There’s a few new features that are coming out in CS6 that should make designing responsive sites a little more bearable.

Liquid Layout
Adobe describes this as: “Liquid page rules to automatically adapt content when you create an alternate layout with a different size or orientation in InDesign.” Sounds good to me. Can’t wait to see how if holds up with more complex pages.

Linked Content
The InDesign feature page describes this as “Link content within or across InDesign documents so that changes (including interactivity) made to the parent text or object are applied to all linked children objects.” I envision this functioning similar to a text-based php include. Make a text change in one of your layouts, and have it update across the rest of them.

"Love to Have" Features

Snap to Pixel Grid
Right now I’ve set my document grid to 1px increments which helps, but it would be great to have an option to force everything to align to the grid.

Symbol Library
InDesign has a “library” feature where you can store and reuse commonly used design snippets, but it doesn’t have the ability to update those snippets globally. You can however, embed InDesign documents inside of InDesign documents… which gets you most of the way there.

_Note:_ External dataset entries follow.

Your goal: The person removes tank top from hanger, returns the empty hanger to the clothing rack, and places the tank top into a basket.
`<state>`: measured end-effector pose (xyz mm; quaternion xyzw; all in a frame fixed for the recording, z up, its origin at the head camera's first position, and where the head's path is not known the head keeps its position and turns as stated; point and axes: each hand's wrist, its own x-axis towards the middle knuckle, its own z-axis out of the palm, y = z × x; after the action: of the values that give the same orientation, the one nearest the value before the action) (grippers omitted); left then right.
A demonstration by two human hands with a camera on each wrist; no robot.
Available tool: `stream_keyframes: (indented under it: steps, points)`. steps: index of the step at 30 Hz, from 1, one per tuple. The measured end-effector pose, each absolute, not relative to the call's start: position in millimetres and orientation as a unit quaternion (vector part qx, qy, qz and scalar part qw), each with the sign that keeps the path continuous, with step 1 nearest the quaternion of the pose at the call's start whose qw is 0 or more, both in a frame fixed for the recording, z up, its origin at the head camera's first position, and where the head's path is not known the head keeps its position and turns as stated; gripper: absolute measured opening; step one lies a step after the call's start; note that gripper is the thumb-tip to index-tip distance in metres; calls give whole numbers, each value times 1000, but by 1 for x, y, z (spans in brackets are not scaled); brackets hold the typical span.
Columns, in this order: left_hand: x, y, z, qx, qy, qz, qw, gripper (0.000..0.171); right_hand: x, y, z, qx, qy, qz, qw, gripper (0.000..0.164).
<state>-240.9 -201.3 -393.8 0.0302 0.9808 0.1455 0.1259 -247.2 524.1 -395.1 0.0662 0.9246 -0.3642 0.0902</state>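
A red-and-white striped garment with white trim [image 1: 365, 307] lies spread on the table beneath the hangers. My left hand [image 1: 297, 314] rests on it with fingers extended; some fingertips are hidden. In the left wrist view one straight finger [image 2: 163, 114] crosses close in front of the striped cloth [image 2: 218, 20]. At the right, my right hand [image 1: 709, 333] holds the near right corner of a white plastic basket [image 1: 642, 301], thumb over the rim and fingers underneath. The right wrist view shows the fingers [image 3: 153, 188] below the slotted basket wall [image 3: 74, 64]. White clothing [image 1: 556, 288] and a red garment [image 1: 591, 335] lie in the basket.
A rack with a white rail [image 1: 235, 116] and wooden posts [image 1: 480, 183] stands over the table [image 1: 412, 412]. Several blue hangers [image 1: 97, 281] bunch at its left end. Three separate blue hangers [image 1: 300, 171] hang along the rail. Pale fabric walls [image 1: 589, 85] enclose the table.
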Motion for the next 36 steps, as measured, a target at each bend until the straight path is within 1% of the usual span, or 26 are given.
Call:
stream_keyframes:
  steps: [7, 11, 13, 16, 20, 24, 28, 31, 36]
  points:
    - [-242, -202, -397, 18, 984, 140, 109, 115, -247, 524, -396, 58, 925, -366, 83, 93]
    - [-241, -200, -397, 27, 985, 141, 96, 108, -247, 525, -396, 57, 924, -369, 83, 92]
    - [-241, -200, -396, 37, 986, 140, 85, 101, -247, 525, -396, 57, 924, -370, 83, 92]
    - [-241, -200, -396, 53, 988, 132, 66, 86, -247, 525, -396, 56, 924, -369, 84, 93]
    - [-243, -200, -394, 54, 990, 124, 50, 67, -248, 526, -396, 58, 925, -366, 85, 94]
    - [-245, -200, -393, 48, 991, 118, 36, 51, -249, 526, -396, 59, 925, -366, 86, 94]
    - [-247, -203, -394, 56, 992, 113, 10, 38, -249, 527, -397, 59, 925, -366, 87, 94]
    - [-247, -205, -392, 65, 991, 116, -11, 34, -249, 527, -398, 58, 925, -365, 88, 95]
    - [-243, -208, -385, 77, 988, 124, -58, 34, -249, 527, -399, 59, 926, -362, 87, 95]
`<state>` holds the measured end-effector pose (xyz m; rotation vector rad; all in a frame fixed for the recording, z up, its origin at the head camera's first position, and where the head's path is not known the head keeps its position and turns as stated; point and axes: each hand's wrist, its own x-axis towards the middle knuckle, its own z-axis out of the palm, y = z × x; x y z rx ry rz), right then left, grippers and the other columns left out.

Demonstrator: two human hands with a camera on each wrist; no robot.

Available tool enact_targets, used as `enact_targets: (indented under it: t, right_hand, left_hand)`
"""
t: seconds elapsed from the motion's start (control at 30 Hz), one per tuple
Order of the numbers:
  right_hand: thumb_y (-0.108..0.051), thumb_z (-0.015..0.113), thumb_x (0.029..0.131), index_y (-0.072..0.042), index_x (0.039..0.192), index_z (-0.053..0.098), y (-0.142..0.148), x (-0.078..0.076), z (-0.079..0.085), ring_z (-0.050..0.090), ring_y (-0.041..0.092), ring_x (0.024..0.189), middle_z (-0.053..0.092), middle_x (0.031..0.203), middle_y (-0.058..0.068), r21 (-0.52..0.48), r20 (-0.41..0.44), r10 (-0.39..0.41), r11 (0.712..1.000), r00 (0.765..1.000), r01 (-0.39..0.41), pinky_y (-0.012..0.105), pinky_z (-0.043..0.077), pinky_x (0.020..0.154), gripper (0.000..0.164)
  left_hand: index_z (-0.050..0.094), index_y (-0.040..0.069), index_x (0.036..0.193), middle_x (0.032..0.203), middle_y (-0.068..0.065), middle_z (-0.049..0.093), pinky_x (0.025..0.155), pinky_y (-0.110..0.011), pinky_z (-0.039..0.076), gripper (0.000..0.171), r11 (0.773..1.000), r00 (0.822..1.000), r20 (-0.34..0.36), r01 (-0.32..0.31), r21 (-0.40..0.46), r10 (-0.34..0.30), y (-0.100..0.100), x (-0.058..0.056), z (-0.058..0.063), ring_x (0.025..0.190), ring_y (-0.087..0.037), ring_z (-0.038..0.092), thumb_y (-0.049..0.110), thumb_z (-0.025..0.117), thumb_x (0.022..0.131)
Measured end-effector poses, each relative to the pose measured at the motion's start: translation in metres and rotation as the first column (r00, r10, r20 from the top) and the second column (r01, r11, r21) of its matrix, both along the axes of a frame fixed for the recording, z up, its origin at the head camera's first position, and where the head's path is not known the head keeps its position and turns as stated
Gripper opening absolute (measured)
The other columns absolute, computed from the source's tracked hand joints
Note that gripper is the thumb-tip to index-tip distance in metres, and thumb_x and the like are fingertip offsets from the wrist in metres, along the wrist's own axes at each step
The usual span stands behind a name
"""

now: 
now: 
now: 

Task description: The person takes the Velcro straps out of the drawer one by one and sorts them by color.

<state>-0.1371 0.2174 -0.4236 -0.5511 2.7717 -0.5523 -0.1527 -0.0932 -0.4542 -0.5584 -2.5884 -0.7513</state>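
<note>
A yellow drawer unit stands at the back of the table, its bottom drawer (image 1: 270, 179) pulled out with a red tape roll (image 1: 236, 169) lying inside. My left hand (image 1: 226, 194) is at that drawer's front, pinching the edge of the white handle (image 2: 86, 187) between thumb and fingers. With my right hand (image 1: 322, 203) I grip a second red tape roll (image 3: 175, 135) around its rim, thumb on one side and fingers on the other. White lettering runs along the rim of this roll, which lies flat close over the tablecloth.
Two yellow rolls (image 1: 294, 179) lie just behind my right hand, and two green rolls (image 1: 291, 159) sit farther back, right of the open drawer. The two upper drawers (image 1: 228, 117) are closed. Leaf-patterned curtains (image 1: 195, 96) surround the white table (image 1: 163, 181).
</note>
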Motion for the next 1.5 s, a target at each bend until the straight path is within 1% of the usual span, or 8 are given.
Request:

Custom Page Titles or Page Folders
Managing a ton of pages can be tough, and only having the page numbers to go by doesn’t make it any easier.

Putting it All Together

One thing that I hate more than creating tables in Photoshop is writing. So instead of describing how I set my files up, and how all these things work together, I figured it would be easier to just create an InDesign document that uses Bootstrap’s grid dimensions, and let you download it for yourself.

Download InDesign File

I’ll do my best to update this post as I refine my procedure. No promises.